Frequently Asked Questions
Here are the most frequently asked questions about the debt snowball method.
Does the debt snowball really work?
Using the debt snowball method can be an effective debt repayment strategy. However, you may end up losing money on interest charges – especially if you carry a lot of credit card debt. This is because you allocate your additional payment to the smallest balance, rather than the account that charges the highest interest rate.
What are the four steps of the snowball approach to debt?
- Step 1: List your debts from the smallest balance to the largest balance.
- Step 2: Make a minimum payment for all of your accounts.
- Step 3: Put extra money against the smallest balance on the list until you pay it off.
- The fourth step: Repeat the process until you have paid off all of your debts.
What is the best way to pay off debt?
Mathematically speaking, the debt breakdown method is the most effective way to pay off all of your debt. This is because it handles higher interest rates head-on, saving you money while you pay off every balance.
However, some people need faster results to stay motivated. They may prefer the psychological rewards of the debt snowball method.
The debt repayment method you decide to use is your personal choice. Find what works for you, and stick with it!
If you’re worried about how you’re going to pay off all your debt and can use a serious stimulus boost, the debt snowball method can be a great strategy. As you remove annoying spinning balances, you will feel invincible.
(And trust me, few things in your financial life will feel like kissing goodbye to debt.)
However, if you prefer cold, harsh logic over emotional gratification, the debt avalanche method is a more effective strategy. Not only will you pay off your debts faster, but you will save money in the long run.

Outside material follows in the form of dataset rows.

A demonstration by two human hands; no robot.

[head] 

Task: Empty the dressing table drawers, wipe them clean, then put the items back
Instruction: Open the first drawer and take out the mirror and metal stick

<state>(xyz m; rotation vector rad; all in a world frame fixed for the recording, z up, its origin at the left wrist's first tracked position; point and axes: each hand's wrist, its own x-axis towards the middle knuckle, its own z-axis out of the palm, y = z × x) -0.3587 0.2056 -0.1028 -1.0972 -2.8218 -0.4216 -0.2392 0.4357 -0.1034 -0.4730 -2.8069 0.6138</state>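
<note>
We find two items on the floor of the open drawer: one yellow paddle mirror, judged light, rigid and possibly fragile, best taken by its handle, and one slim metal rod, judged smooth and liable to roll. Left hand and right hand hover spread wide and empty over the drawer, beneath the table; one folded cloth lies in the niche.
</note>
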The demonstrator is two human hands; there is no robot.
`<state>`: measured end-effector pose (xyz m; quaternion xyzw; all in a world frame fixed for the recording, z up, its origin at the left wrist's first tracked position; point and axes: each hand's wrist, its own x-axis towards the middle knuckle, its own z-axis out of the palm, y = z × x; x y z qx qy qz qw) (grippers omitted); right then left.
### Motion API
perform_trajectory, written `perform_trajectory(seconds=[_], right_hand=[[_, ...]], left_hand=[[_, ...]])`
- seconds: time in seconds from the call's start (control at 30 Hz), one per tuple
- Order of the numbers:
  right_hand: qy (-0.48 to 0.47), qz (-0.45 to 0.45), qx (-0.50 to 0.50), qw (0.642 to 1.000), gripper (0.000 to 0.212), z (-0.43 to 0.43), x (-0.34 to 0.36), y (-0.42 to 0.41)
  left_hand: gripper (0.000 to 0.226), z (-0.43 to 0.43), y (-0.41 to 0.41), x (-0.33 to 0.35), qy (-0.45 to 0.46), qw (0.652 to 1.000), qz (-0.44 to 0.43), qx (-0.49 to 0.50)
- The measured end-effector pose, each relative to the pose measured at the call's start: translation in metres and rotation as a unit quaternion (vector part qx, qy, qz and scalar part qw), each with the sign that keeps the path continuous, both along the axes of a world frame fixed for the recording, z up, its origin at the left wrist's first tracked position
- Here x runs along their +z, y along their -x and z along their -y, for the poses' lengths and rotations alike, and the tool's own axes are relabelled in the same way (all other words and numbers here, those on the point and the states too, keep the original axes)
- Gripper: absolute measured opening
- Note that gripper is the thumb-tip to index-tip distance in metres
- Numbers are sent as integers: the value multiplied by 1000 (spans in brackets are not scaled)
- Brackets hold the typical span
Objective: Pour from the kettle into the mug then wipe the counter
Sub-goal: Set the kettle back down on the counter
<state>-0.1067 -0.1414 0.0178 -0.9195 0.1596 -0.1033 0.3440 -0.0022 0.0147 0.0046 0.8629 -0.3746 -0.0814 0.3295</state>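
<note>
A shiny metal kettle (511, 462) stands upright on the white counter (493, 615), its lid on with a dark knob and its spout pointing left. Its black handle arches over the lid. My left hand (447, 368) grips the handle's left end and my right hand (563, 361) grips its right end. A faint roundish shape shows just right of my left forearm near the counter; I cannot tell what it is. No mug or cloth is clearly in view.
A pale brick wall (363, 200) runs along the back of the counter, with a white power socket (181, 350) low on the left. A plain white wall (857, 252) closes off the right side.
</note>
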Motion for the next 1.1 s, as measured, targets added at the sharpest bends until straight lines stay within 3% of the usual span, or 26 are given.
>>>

Once you get rid of your debt, you may be wondering: What next? Well my friend, it’s time to get serious about financial freedom.
Financial freedom is the peace of mind that comes from not worrying about money. All your expenses have been covered, thanks to steady streams of passive income.
Whether you’re about to pay off your debt – or you’re just getting started – it’s time to think about how you can achieve financial freedom.
Our team has put together an in-depth course to show you exactly how you can get there, no matter what’s going on in the economy.